Third, we should be clear about the "structure" to which Kline’s term "structural dualism" refers. We must distinguish "Structure" in the sense of "Structure for", that is, the laws and norms God has established for reality and human life in creation (and preserved in God's providence and common grace), from "structure" in the sense of "structures of" human society, such as the objectively holy institutional church, and the various common kinds of societal communities (or spheres of cultural activity).

That is, when someone refers to an "institution" such as the institutional church, or another distinct kind of societal community (such as the family, or civil governance), as "structures", this doesn't refer to Structure (namely, God's abiding laws and norms) in the Structure and Direction distinction.  Rather, to call a societal community, such as the institutional church a "structure" is to say an institution OF society, that is, a societal institution/community; a "structure" OF society, not a law or a norm, but something that is subject to God-given laws and norms.

It is true that "the fall does not affect the 'Structure' given in creation." After the fall, physical laws, such gravity, are not changed; nor does God change His moral law or other norms. However, God did change the forms that human societal life would take in the fallen world. Apart from a typologically theocratic, old (Mosaic) covenant Israel, the objectively holy special grace community of the institutional church would be distinct from common cultural activity; even while a believer's redemption would entail their subjective sanctification of such cultural activity.

Fourth, in addition to conforming to the standards of Christian morality in our cultural activities, so that we follow God's moral commands from a regenerate heart of faith, in the ways He requires in His Word (eg, in loving service and witness to our neighbor), and doing all things to the ultimate purpose of God’s glory, how else might Christians subjectively sanctify their cultural activities? How else in their cultural activities and each area of life might believers consciously recognize God's reign? One way, is to grow in our understanding of the various areas of life as thoroughly religious and in relation to the preeminence of Christ. For more on that see here: https://sites.google.com/site/christianviewofeverything/

Again, the issue is: after the fall, are believers now able in Christ to eschatologically fulfill the cultural mandate as it was given before the fall in order to bring the consummation of God's kingdom?

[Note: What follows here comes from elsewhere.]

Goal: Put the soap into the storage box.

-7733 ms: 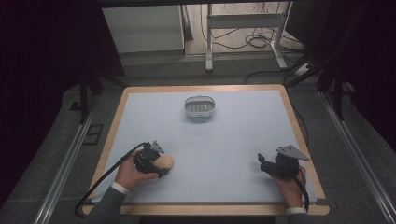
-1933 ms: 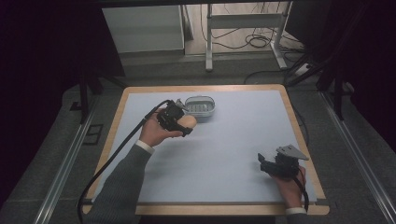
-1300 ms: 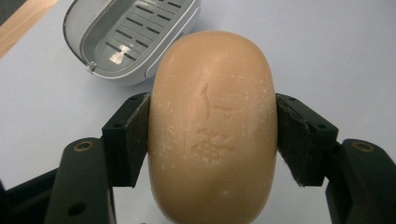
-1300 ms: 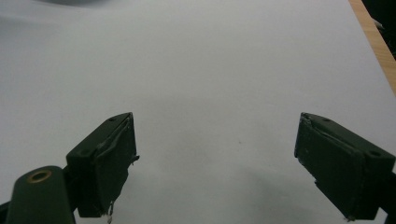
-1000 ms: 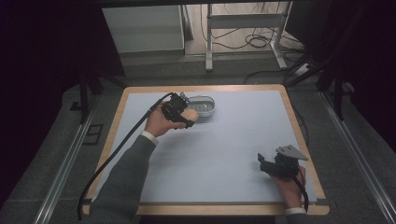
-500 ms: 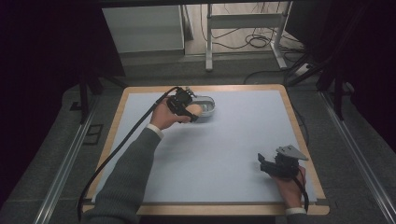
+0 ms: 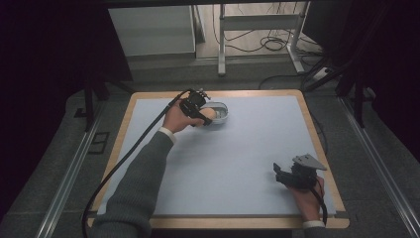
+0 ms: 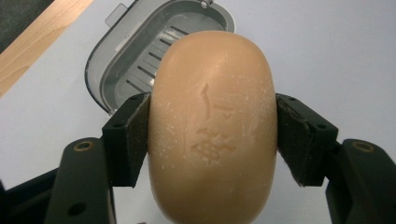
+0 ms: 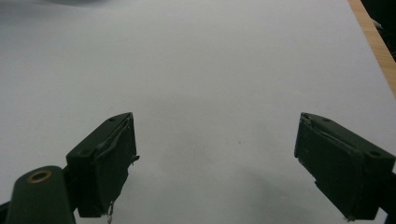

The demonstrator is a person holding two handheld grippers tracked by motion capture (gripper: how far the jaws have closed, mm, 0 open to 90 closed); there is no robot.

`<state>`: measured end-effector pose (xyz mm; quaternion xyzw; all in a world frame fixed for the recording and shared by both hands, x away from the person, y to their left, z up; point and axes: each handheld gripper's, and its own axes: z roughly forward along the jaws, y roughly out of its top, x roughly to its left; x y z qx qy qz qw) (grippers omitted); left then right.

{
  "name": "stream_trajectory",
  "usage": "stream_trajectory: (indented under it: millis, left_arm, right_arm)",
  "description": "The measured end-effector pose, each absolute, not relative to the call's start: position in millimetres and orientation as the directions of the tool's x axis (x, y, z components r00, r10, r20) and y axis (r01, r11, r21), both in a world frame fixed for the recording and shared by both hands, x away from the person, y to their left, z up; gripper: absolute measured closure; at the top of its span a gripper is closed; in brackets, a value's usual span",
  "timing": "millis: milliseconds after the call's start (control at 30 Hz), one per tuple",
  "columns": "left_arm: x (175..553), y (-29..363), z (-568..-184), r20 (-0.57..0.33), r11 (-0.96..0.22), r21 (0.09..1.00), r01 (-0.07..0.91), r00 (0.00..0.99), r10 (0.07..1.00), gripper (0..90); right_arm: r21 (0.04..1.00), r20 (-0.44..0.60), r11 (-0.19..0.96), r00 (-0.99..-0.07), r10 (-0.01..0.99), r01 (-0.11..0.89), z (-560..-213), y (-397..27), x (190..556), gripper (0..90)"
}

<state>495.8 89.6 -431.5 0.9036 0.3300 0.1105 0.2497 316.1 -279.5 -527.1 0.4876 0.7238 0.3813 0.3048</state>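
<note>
A tan oval bar of soap [image 8: 212, 126] is clamped between the jaws of my left gripper [image 8: 212, 135], which is shut on it. The soap [image 7: 208, 115] hangs just over the near rim of a grey soap dish [image 8: 140, 60] with a slotted floor. In the high view that dish [image 7: 221, 110] sits at the far middle of the table, with my left gripper [image 7: 204, 115] at its left side. My right gripper [image 7: 278, 173] rests near the front right of the table. Its jaws stand wide open with nothing between them [image 9: 215, 163].
The table has a pale blue mat [image 7: 237, 148] with a wooden border [image 7: 247, 222]. A black cable [image 7: 124, 163] trails from the left gripper toward the front left. Beyond the table are dark floor, metal rails [image 7: 69, 168] and a stand's legs [image 7: 257, 29].
My left gripper has carried the soap from the front left of the table to the far middle, reaching the dish's edge. The right gripper has stayed still.
</note>
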Motion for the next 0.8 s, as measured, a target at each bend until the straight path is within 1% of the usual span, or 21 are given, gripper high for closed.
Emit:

The answer to that question from an orthodox, proper neocalvinist perspective is: absolutely NOT. The further question is then: after the fall, what does the subjective sanctification of a believer's cultural activity actually mean?

An orthodox neocalvinist answer to that further question elaborates Kline's stated view.

     i. Kline's view is that, by the application of Christ's accomplishment of redemption in regeneration, Christians are able to (subjectively) rightly recognize the reign of God in all areas of life, and in all those areas perform those activities to the ultimate end of God's glory.

     ii. The orthodox neocalvinist view elaborates on what that involves more particularly, saying that such subjective recognition and ultimate end in a believer's cultural activity (which constitutes subjective sanctification) includes (however imperfect in this life) Christian good works (increasingly according to the moral normativity of God's abiding moral will), and increasing conformity to whatever other abiding norms God has established for human action generally, and for cultural activity.